Talking newspaper celebrates its 2,000th edition

From left to right, standing, John Wilkinson, Paul Turner, Barbara Wadsworth, Noel Hodgson, Christine Waddington, Christine Bailey, and from left to right, seated, Pat Pearce, Iris Gregson, Adele Archer, Elaine Hodgson.
From left to right, standing, John Wilkinson, Paul Turner, Barbara Wadsworth, Noel Hodgson, Christine Waddington, Christine Bailey, and from left to right, seated, Pat Pearce, Iris Gregson, Adele Archer, Elaine Hodgson.

A group of dedicated volunteers who enable people who are visually impaired to keep in touch with what is going on locally are gearing up to celebrate a huge milestone.

In May 1978 the Ribble Valley Talking Newspaper Group sent out the first of its recordings of local news on cassettes, lasting 90 minutes with dedicated administrators, editors, readers and technical assistants helping to entertain its visually impaired listeners.

In 1997 the organisation celebrated its 1,000th edition – and now 20 years later, those involved with the talking newspaper are looking forward to producing the 2,000th edition.

And to celebrate this milestone an informal gathering, to which all those who have ever been involved with the talking newspaper are invited, is being held next Saturday.

“Since 1978, hundreds of volunteers have contributed on a regular or occasional basis, so much so that it has proved impossible to track down or name all those who have helped,” explained the talking newspaper’s chairman Pippa Munro-Hebden.

“In the hope of being able to thank as many people as possible, there will be an informal celebration of the 2,000th edition in the Ribble Valley Mayor’s Parlour on October 7th from 2 to 4pm to which everyone is invited.

“Coffee and – if the good fairies who bake for us do their stuff – cake will be available to help the celebrations.

“We hope to see as many of our volunteers as possible. You can be sure of our warmest thanks – and possibly a piece of cake as well.”

Over the years, the technology involved in producing the talking newspaper has changed, and visually impaired listeners now receive a CD through the post which they can listen to at their leisure.

“It’s a vital way for those who cannot read the local paper to keep in touch with what is going on and what is due to happen over the coming weeks,” said Pippa.

“We still record news of births, marriages and deaths, news from the villages, the successes of charities and all the things that make up a local newspaper.”
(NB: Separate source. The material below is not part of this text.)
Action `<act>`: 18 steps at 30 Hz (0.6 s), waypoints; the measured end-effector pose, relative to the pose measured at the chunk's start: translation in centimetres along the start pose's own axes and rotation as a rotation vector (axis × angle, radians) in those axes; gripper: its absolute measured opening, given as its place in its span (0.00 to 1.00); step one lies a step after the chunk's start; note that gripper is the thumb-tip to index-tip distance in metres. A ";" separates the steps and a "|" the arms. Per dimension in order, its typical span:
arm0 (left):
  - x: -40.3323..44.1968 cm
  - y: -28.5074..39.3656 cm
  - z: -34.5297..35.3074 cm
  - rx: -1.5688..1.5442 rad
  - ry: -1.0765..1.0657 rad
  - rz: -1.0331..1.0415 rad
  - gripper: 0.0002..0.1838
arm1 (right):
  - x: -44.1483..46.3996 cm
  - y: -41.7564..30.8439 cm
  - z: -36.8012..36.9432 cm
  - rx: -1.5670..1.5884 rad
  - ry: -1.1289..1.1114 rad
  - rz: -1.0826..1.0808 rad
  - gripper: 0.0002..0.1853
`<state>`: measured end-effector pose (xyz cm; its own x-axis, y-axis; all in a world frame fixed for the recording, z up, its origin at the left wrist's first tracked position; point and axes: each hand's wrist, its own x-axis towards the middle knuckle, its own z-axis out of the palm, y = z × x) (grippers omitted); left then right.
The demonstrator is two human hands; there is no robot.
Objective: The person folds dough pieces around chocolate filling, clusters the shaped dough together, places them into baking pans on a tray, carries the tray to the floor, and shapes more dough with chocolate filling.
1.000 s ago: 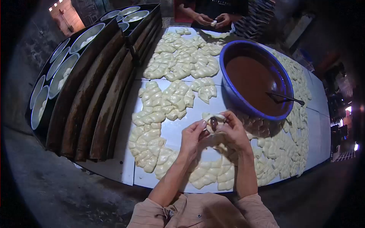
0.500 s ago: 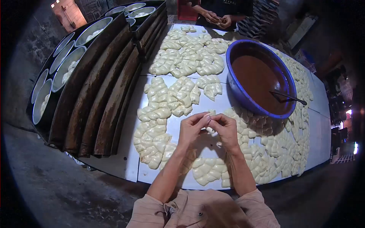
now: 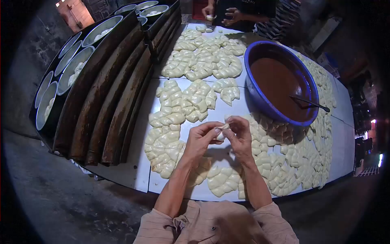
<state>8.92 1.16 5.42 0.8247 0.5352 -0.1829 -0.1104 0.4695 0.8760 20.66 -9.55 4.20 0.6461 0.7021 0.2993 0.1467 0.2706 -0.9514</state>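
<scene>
Between the fingertips of both hands is a small piece of pale dough (image 3: 221,136), held above the white table (image 3: 191,136). My left hand (image 3: 200,138) pinches it from the left, thumb and forefinger closed. From the other side my right hand (image 3: 240,136) grips it with thumb and fingers. Part of the dough is hidden by my fingers. Many flattened dough pieces (image 3: 163,146) lie side by side in patches around my hands. Right of my hands stands a blue basin (image 3: 248,67) of brown filling (image 3: 274,81), with a dark-handled utensil (image 3: 310,103) resting in it.
At the left, stacked dark trays (image 3: 97,97) carry round metal tins (image 3: 65,83), several with dough inside. Across the table stands another person, whose hand (image 3: 232,16) is raised near the far edge. More dough pieces (image 3: 203,53) cover the table's far part.
My fingers have shifted on the dough, with the right fingers now higher and more spread. The other person's hands have moved apart, one holding a small pale piece. The view has shifted slightly.
</scene>
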 end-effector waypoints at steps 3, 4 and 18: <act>-0.6 0.0 0.7 -0.041 0.023 -0.037 0.12 | 0.2 0.3 -0.2 -0.271 -0.038 -0.020 0.07; -0.7 -0.5 0.8 -0.091 0.037 -0.038 0.12 | 0.3 -0.5 -0.2 -0.333 -0.039 0.047 0.08; -0.3 -0.8 -3.4 0.305 0.273 -0.105 0.31 | 1.5 0.8 -2.4 -0.488 -0.262 0.321 0.12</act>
<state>6.87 3.03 3.28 0.6409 0.6811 -0.3540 0.1695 0.3242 0.9307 23.53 -9.86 3.69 0.5189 0.8529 -0.0574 0.3405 -0.2678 -0.9013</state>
As well as the changes in technology, the venue where the talking newspaper is recorded has changed too.

The first recording studio was a rather cold and gloomy room which had been part of the borough housing department and is now part of Clitheroe Library.

There was then a brief stay at Castleford Home for the Elderly, before the recording of the talking newspaper was relocated to the studio of the Pendle Club, Lowergate, Clitheroe, where it is recorded every Thursday evening.

Pippa recalled some of the challenges that volunteers have faced when recording the talking newspaper.

“I gather, in the past, there were some hilarious occasions of volunteers struggling to read out the farming stock prices. Nowadays, it is often some of the lesser known initials of organisations and the vast increase in internet addresses that puzzle us,” she said.

The edition of October 5th, 2017, will the 2,000th time that the teams of volunteers – admin teams, editors, reading group co-ordinators and readers backed up by a hard-working committee – have prepared, recorded, copied and sent out the news in the distinctive yellow pouches. To keep things simple, the pouches have a reversible address label so that they easily get back to the talking newspaper.